La Sodecoton accuse la nouvelle réglementation de change de plomber ses relations avec ses fournisseurs étrangers

(Investir au Cameroun) - La Société de développement du coton (Sodecoton), qui encadre plus de 200 000 producteurs dans la partie septentrionale du Cameroun, peine à payer ses fournisseurs à l’étranger depuis septembre 2020, à cause des difficultés à effectuer des paiements en devises, apprend-on de sources internes à l’entreprise. Ces difficultés découlent des dispositions de la nouvelle réglementation de change en vigueur dans la zone Cemac, selon les mêmes sources.

« Nous sommes étouffés. Nous avons de l’argent, mais nous ne pouvons pas payer nos partenaires. Qu’on nous permette d’ouvrir un compte en devises. Nous sommes une entreprise bien structurée, dont les activités sont bien connues. Nous pouvons de ce fait être contrôlés sans difficulté », plaide un haut cadre de la Sodecoton.

Entrée en vigueur dans les six pays de la Cemac (Cameroun, Congo, Gabon, Tchad, RCA et Guinée équatoriale) depuis le 1er mars 2019, la nouvelle réglementation de change provoque à nouveau des grincements de temps chez les opérateurs économiques et les banquiers depuis quelques semaines. Le 14 avril 2021 à Douala, la capitale économique camerounaise, cette réglementation a fait l’objet d’une concertation entre le Groupement inter-patronal du Cameroun (Gicam) et l’Association des professionnels des établissements de crédit du Cameroun (Apeccam). Au sortir de cette rencontre, les parties ont réclamé son assouplissement.
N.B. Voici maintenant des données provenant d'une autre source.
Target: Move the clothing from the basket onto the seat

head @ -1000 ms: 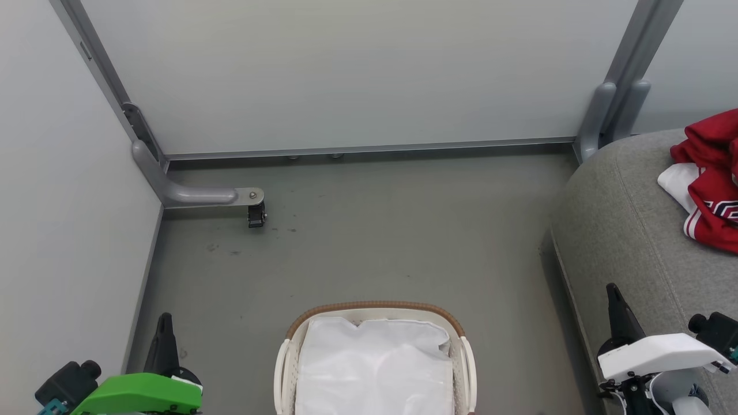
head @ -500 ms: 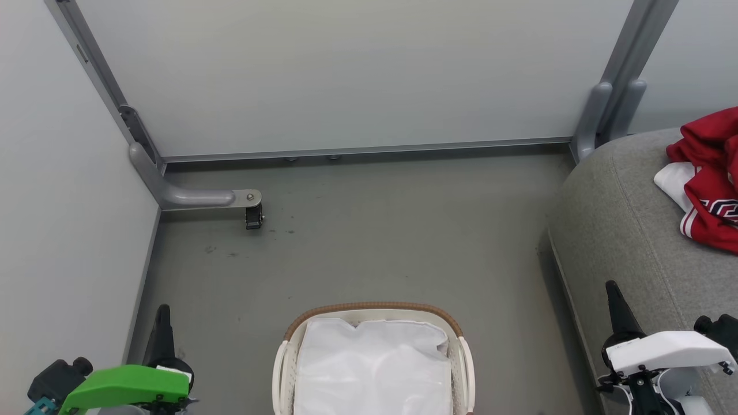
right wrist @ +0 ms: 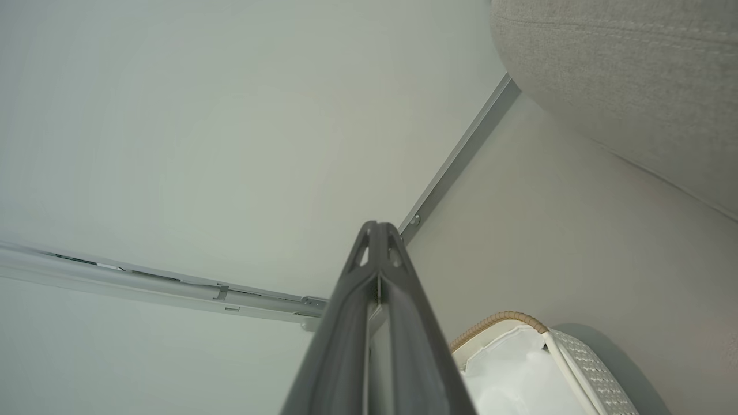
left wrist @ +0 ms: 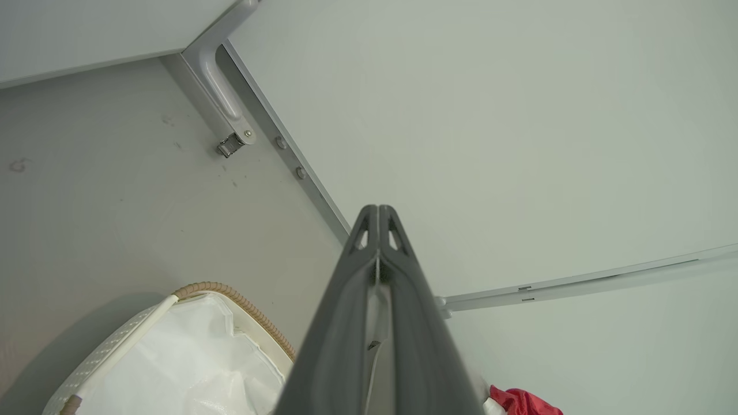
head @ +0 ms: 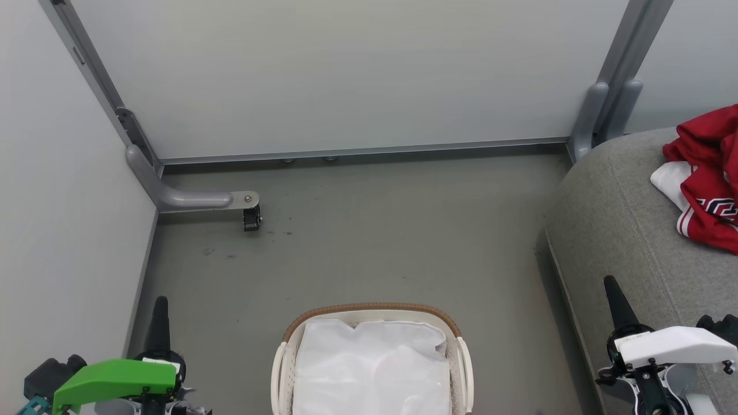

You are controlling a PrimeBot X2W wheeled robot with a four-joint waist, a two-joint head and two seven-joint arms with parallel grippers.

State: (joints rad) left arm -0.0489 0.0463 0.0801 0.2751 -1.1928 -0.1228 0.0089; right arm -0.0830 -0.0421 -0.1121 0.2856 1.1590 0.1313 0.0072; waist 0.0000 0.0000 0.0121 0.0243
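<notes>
Red clothing (head: 708,173) stays put on the seat (head: 622,230); left gripper (head: 159,301) and right gripper (head: 610,280) remain clenched on nothing.

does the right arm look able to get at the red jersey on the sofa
Probably yes: the shut right claw is at the edge of the sofa, and only bare grey fabric lies between it and the jersey.
</notes>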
Cette requête des opérateurs économiques et des banquiers est aux antipodes des prescriptions du Fonds monétaire international (FMI). Pour cette institution, l’application plus rigoureuse de la réglementation de change dans la zone Cemac devrait permettre d’améliorer les avoirs extérieurs nets de la sous-région. Ces avoirs devraient atteindre l’équivalent de cinq mois d’importations d’ici 2022, contre un peu plus de trois mois actuellement, projette le FMI.